## WHAT THE TASK ASKS
Would you return the lines between the one holding "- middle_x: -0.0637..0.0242" and the one holding "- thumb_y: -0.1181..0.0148", inclusive, and only those, exactly as they stand in the listing below?

## RAW DATA
=== Begin Enclosure ===

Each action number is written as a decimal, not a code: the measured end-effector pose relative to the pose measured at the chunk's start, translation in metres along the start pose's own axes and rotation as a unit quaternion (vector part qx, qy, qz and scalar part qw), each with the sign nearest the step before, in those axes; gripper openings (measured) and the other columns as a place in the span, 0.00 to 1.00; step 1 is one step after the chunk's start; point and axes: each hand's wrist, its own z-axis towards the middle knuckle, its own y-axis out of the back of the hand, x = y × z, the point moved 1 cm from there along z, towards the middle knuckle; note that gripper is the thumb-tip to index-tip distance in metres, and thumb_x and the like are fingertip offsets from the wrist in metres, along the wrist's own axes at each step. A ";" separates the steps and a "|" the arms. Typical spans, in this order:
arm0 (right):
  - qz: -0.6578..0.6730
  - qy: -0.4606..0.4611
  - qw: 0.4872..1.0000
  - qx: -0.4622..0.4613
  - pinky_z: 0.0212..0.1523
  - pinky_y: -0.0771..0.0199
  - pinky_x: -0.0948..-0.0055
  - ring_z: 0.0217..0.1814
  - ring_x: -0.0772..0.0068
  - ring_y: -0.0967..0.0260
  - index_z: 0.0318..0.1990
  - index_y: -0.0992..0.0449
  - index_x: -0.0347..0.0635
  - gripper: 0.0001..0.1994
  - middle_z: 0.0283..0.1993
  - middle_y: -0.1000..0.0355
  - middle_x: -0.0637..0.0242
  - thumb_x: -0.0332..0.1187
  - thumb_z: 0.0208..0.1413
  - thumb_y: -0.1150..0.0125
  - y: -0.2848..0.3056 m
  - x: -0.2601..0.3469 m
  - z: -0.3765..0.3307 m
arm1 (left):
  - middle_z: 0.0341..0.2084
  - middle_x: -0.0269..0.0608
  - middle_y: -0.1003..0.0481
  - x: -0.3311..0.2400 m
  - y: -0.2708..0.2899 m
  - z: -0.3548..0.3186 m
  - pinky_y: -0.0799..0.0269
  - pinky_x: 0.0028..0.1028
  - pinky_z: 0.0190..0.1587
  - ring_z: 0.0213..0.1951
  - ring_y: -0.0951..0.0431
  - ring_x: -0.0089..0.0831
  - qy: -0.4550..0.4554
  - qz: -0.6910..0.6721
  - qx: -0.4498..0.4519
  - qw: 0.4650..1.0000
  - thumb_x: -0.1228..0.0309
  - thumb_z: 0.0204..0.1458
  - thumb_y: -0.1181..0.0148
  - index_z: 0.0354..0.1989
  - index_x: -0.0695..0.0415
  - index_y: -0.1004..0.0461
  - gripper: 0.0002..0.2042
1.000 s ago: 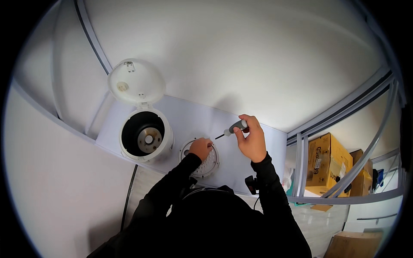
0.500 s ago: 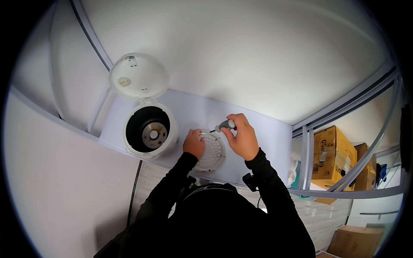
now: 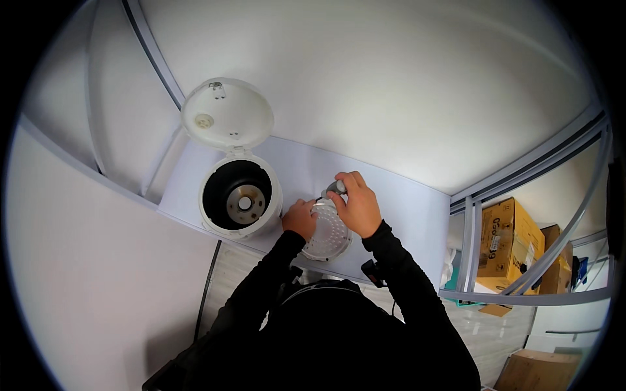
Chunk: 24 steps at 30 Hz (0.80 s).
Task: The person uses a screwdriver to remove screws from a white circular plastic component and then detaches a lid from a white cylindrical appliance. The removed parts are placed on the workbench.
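A white perforated round plate [image 3: 331,238] lies at the front of the table. My left hand [image 3: 300,220] grips its left rim with the fingers curled over the upper edge. In my right hand [image 3: 360,207] is a screwdriver [image 3: 335,188] with a grey handle, held tilted. Its shaft points left toward the plate's far edge, close to my left fingertips; I cannot tell whether the tip touches anything. To the left stands a white rice cooker [image 3: 276,207], its lid [image 3: 229,117] raised. Its dark inside shows a metal disc [image 3: 248,204] at the bottom, without a pot.
The white table [image 3: 411,215] runs out to the right. White walls rise behind it, with a grey metal frame [image 3: 471,247] at the right. Beyond that frame, cardboard boxes [image 3: 501,244] are stacked. A dark cable [image 3: 207,287] hangs below the table's left front.
My right hand has moved left and closer to my left hand, bringing the screwdriver over the plate's far edge. The whole view has shifted slightly, so the cooker appears farther right.
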 end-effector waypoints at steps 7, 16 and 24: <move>0.010 -0.008 1.000 0.007 0.35 0.22 0.60 0.36 0.51 0.23 0.50 0.27 0.40 0.17 0.42 0.28 0.56 0.31 0.56 0.28 -0.004 0.001 0.002 | 0.42 0.41 0.23 0.001 0.003 0.000 0.23 0.43 0.46 0.45 0.20 0.45 0.000 -0.013 0.012 1.000 0.66 0.54 0.35 0.58 0.49 0.23 0.21; -0.042 -0.008 0.998 0.045 0.32 0.23 0.56 0.33 0.47 0.24 0.47 0.27 0.41 0.16 0.39 0.28 0.54 0.38 0.57 0.30 -0.003 0.002 0.017 | 0.41 0.42 0.24 0.003 0.003 0.002 0.24 0.44 0.47 0.46 0.20 0.45 -0.003 -0.028 0.017 0.999 0.66 0.54 0.34 0.57 0.50 0.22 0.21; -0.112 0.033 0.982 0.149 0.33 0.23 0.55 0.34 0.46 0.24 0.44 0.29 0.43 0.11 0.39 0.30 0.53 0.32 0.57 0.34 -0.005 0.012 0.031 | 0.42 0.40 0.24 0.003 0.004 0.001 0.24 0.44 0.47 0.46 0.21 0.44 0.005 -0.047 0.017 0.999 0.66 0.54 0.33 0.55 0.50 0.22 0.19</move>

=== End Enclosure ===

## WRITTEN ANSWER
  - middle_x: -0.0637..0.0242
  - thumb_x: -0.0332..0.1187
  - thumb_z: 0.0208..0.1413
  - thumb_y: -0.1150..0.0125
  - y: -0.2848..0.3056 m
  - x: -0.2601..0.3469 m
  - z: -0.3765..0.3307 m
arm1 (left):
  - middle_z: 0.0341..0.2084
  - middle_x: -0.0269..0.0608
  - middle_y: -0.1003..0.0481
  - x: -0.3311..0.2400 m
  - y: -0.2708..0.2899 m
  - z: -0.3548..0.3186 m
  - pinky_y: -0.0799..0.0269
  - pinky_x: 0.0028..0.1028
  - pinky_z: 0.0190..0.1587
  - ring_z: 0.0213..0.1951
  - ring_y: -0.0951..0.0431
  - ring_x: -0.0089..0.0831
  - qy: -0.4550..0.4554
  - qz: -0.6910..0.6721
  - qx: -0.4498..0.4519
  - qw: 0.4650..1.0000
  - thumb_x: -0.1228..0.0309
  - thumb_z: 0.0204..0.1458
  - thumb_y: -0.1181..0.0148

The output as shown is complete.